Gabriel tomó aire y apretó los labios: esa conversación iba a ser más difícil de lo que pensaba:
—No fue mi intención —respondió en un susurro—. Después de que leí la carta y su biografía, no pude conectar nada de su vida con mis recuerdos. Y tampoco me consta que lo que usted dice, que ese otro hombre…
—André Vermont. —Daniel lo interrumpió mientras señalaba la foto de André y Snow, de la cual Gabriel solo había visto una copia hecha por Javier, y que lo dejó helado: era él, retratado en su juventud; no cabía duda.
—No puede ser… —Aún recordaba cuando se despertó de su amnesia, en alta mar. Siempre había usado el cabello corto, pero en ese momento lo tenía largo, al igual que el hombre de la foto—. ¡Es una locura…!
—¿Tiene la carta que le envié? —preguntó Daniel, que después de una rápida y dolorosa mirada hacia la foto volvió a fijar la vista en el jardín—. Quisiera leerla…
Extrañado por el pedido, Gabriel sacó la carta de su bolsillo, doblada en varias partes y bastante ajada después de muchas lecturas. Daniel la leyó con detenimiento, maldiciendo para sus adentros a Javier por su indiscreción al revelar cosas que él no quería decirle a nadie:
—Antes que nada tengo que informarle que yo no escribí esto. Y tampoco le envié mi libro.
Gabriel saltó como si lo hubiera picado una de las serpientes de Isla de Borneo:
—¡¿Qué?! Pero entonces… ¿cómo…?
—Fue una idea estúpida de uno de mis colaboradores. A mí también me llegó una carta. —Daniel sacó de su bolsillo otro papel ajado y lleno de dobleces, y se lo extendió—. Tome. Léala.
Gabriel estaba tan sorprendido por su nuevo descubrimiento que no pudo ni enojarse por esa carta que sonaba tonta e infantil, tan diferente a su estilo de escritura:
—Lo que dice la carta que me llegó, ¿es cierto?
Daniel estaba agotado.
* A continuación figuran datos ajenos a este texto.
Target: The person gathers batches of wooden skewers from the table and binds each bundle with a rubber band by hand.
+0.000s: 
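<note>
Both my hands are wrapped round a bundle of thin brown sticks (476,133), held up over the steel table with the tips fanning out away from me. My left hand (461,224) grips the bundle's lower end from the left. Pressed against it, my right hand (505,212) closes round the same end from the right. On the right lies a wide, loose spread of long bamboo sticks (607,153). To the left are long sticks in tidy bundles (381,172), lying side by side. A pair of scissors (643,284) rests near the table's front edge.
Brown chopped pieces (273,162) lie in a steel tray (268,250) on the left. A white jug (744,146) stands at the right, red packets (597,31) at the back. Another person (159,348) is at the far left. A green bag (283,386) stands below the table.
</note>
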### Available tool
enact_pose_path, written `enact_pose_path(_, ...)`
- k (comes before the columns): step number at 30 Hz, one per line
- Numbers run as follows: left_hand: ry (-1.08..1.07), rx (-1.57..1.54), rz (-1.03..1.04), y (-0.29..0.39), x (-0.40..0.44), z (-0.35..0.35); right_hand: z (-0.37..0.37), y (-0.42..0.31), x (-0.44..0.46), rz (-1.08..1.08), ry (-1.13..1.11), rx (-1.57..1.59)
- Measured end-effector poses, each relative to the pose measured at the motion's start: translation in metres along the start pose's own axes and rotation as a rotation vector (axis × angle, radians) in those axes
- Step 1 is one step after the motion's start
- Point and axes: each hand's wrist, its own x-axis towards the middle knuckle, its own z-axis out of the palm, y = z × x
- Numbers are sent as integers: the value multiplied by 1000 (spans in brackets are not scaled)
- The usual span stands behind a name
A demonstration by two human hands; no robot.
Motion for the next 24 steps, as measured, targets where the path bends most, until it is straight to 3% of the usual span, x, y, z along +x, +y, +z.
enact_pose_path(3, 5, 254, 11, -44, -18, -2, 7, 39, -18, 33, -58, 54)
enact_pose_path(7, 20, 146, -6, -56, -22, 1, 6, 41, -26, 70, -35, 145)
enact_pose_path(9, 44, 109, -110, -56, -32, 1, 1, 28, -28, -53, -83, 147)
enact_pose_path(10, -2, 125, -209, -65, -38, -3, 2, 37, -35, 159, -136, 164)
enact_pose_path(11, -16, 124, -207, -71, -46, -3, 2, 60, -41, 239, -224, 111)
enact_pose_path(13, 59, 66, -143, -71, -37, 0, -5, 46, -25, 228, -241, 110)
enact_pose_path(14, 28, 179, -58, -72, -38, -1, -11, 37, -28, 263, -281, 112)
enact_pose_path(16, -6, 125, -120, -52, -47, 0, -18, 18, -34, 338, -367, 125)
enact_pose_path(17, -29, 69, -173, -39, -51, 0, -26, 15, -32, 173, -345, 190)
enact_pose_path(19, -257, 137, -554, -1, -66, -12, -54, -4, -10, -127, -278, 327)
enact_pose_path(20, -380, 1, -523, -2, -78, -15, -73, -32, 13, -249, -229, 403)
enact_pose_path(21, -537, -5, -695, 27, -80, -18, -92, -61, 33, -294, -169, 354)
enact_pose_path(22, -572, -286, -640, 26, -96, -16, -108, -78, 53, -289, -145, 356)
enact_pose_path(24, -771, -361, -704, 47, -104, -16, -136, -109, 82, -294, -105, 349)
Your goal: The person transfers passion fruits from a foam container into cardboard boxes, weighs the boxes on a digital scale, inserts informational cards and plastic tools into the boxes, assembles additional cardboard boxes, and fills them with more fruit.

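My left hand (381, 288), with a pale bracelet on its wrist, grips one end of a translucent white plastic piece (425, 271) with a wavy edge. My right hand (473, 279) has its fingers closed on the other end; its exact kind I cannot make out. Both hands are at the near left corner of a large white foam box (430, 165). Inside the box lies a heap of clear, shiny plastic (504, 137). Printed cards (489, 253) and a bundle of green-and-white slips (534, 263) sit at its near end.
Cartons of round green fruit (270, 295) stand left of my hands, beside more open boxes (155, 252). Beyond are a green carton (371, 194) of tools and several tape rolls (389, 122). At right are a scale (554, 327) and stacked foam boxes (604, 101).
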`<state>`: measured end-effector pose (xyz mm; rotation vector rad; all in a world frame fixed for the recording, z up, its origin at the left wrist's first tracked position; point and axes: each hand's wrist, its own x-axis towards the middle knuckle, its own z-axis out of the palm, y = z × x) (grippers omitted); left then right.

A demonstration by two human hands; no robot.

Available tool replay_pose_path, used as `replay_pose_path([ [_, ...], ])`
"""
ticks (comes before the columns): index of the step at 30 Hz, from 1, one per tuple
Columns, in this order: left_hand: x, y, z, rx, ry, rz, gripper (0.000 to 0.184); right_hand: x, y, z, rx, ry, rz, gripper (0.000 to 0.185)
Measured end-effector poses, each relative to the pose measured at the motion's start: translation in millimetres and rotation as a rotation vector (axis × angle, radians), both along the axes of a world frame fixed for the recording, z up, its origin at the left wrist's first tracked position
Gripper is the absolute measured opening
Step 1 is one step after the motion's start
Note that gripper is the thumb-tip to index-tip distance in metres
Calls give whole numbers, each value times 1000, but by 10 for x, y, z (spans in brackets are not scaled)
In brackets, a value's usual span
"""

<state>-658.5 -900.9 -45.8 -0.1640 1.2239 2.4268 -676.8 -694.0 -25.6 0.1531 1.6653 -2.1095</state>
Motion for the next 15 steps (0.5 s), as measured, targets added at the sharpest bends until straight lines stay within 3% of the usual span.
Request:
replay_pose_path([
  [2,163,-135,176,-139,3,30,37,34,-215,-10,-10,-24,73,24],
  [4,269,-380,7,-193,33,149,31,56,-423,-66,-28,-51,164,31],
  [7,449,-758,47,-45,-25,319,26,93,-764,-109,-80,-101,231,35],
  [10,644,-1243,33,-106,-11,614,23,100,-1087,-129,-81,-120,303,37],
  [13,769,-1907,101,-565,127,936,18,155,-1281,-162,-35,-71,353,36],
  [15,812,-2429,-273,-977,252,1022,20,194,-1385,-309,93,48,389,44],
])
No tenía ganas de hablar, y le hizo un signo afirmativo con la cabeza. Pero Gabriel no se conformó con eso: le agradeció a Ana el café que le trajo, y después se acomodó en su asiento, dispuesto a escuchar:
—Tengo que saber toda la historia de André Vermont, señor Correa. Espero que no me oculte nada.
Rato después, leyendo las reseñas de los libros de la biblioteca y las antiguas cartas que André le había enviado a Daniel a través de los años, Gabriel se cubrió la boca para no lanzar una maldición: todos esos papeles, amarillos después de tantos años, estaban escritos con su letra.
La noche comenzaba a caer. Daniel no había salido de su sillón y estaba cada vez más hundido entre los almohadones, con la vista perdida en el jardín que de a poco desaparecía en la oscuridad. Ana entraba cada tanto a la oficina, nerviosa porque esos dos hombres hacía rato que no se dirigían la palabra.
Gabriel deseaba irse: tenía una angustiante opresión en el pecho. No sentía ninguna conexión con André Vermont a pesar de que ahora sabía el resto de su historia, que Sergio no le había contado.
—Lo siento mucho, señor Correa… —Pero cuando se levantó con intenciones de despedirse e irse rápido, Daniel lo interrumpió:
—Aún hay algo que no le mostré. —El músico se levantó despacio, como si le dolieran las piernas después de tanto rato de estar quieto—. Sígame.
La biblioteca de André había permanecido inalterada a través de los años. Daniel rara vez iba allí, y Ana se esmeraba por mantenerla en orden y evitar que los libros se estropearan.
Cuando entró a ese lugar silencioso y oscuro como una tumba, el olor a papel antiguo saturó las fosas nasales de Gabriel. La luz se encendió, y ante sus ojos aparecieron los anaqueles repletos de libros, casi todos muy antiguos. Se acercó a ellos como hipnotizado. Recorrió con su mano los lomos hasta que se detuvo en uno: la biografía del hombre del siglo diecinueve, el origen de la historia de André Vermont. Se dio vuelta para mirar a Daniel, desconcertado:
—Este libro… —susurró—. ¿Qué hace aquí?